Back to the point of this blog post where I am admittedly jumping into some historical rat holes :-)  I have been using Unix since 1981 and have always used the DELETE key as the Unix intr and the BACKSPACE key as the erase key.   What does this mean in English?  The DELETE key interrupts or basically kills what you were doing on a command line.  The BACKSPACE key will backspace to the left of where you are on the line and remove whatever it backspaces over.  Some individuals use CONTROL-C as the Unix intr function.  I never liked that because that involved pausing and hitting the control key then the C key.  Like Bill Joy, I believe shorter is better.

On the MacBook Pro there is no BACKSPACE key.  This is stupid.  Apple easily could have put a BACKSPACE key on the keyboard.  Why do I need only one FN key, one CONTROL key, but I need TWO COMMAND keys and TWO ALT/OPTION keys?  I realize that the Apple Fan Boys and Apple Sycophants will go nuts over this heresy, but it makes no damn sense....

BUT, there is a solution.  After googling my brains out and going down many, many wrong paths, I have found a solution that works for me.  Now, for the average Apple user, this may not be the solution, but for old Unix geeks, it is a very clean solution.

You need to do three things:


  1. Turn off the keyboard shortcut for the F12 key that pops up the Dashboard.  You do this by going into System Preferences--> Keyboard --> Dashboard & Dock then deselect the Dashboard F12 function.  See below.




    2.  Select the Use all F1, F2, etc. as standard function keys.  What this means is that to use the functions that are represented by icons on your upper row function keys, you MUST first hold down the FN key.  No big deal to me, because these keys are not used that often for a typical Unix geek.  Your typical Apple user might freak out though.  Your typical Apple user is not using a Unix terminal all the time like I am though either.   You do this by going into System Preferences--> Keyboard --> Keyboard then select the Use all F1, F2, etc. as standard function keys.    See below.






   3.   Redefine the F12 key by going into the Terminal Settings--> Preferences --> Settings --> Keyboard  and redefine the F12 key to be a CONTROL-H which shows up as a \010  as you see below.






   3.  Then make sure your  stty looks like the following in your .cshrc file   stty  intr '^?'
         The system defaults to having CONTROL-H as the backspace key.  In other words, the system puts in the equivalent of     stty erase '^H'

Now, when it hit the DELETE key it will operate as an intr and when you hit the F12 key it will operate as the erase function as all of us old geeks are used to.   Three easy steps.....

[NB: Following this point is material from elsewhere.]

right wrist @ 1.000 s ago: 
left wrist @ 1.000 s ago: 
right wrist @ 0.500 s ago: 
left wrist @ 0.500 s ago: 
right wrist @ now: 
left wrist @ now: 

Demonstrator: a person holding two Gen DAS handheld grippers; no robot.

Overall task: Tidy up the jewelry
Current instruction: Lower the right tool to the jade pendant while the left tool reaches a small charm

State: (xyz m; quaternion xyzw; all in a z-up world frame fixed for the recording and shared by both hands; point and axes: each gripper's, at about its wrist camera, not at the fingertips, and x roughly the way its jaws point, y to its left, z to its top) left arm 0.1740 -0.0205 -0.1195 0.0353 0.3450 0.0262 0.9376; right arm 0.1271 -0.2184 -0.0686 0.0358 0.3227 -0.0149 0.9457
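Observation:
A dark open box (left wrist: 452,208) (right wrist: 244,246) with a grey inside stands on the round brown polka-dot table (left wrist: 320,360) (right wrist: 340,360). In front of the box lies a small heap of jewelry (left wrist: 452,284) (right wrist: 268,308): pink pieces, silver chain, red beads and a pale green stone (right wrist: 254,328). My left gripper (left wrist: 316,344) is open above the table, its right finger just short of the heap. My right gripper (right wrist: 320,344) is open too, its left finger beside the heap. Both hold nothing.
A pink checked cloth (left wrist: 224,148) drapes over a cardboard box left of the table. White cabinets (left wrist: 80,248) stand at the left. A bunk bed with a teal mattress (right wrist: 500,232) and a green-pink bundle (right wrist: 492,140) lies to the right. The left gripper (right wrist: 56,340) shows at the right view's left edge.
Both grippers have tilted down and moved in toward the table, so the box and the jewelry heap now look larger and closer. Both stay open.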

NOTE:  A question I received in early August 2010 asked me, "I've just switched from a PC to MAC, and this is also my only complaint. I'm just a regular user though - how the heck do I access my .cshrc file so that I can follow your above instructions? Thanks so much." 

The answer to the question is that the terminal app is located in the Utilities Folder inside the Applications Folder.  The purpose of this post is for those individuals who are using a terminal window and want the  DELETE key it will operate as an intr and when you hit the F12 key it will operate as the erase function.